### Exercise requirements
Could the lines from the start of the data through the line with "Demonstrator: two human" be set down exactly, with no pictures among them?

- - - - -

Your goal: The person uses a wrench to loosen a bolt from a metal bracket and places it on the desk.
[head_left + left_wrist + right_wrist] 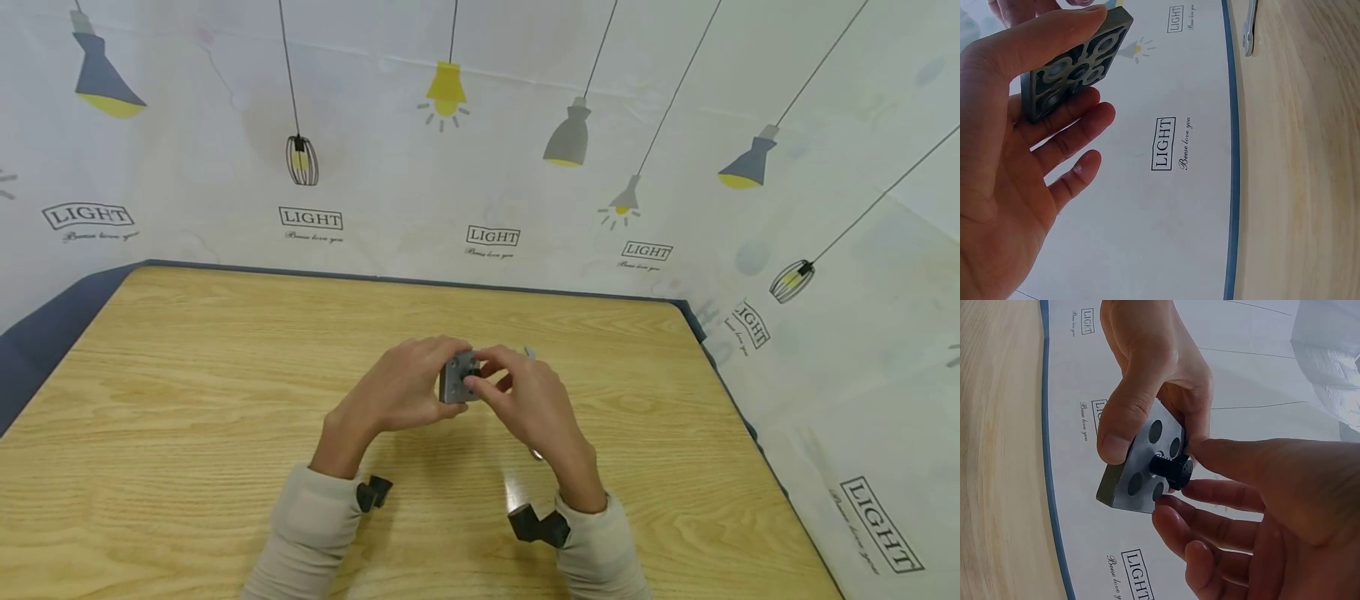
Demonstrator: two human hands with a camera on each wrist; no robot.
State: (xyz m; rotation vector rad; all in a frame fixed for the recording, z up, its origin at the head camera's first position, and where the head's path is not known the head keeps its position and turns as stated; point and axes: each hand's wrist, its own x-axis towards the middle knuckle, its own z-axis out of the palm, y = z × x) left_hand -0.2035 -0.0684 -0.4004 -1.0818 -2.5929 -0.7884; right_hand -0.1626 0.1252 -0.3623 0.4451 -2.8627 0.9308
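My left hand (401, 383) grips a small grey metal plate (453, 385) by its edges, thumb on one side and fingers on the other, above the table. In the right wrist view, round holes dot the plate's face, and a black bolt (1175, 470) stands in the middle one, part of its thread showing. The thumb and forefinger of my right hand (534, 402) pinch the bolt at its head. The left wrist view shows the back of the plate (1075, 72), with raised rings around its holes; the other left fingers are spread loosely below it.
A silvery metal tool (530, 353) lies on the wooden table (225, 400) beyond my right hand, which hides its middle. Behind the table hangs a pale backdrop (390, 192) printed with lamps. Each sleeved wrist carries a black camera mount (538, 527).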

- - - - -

### Answer space
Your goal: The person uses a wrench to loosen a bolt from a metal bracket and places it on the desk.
[head_left + left_wrist + right_wrist] 
Demonstrator: two human hands with a camera on each wrist; no robot.

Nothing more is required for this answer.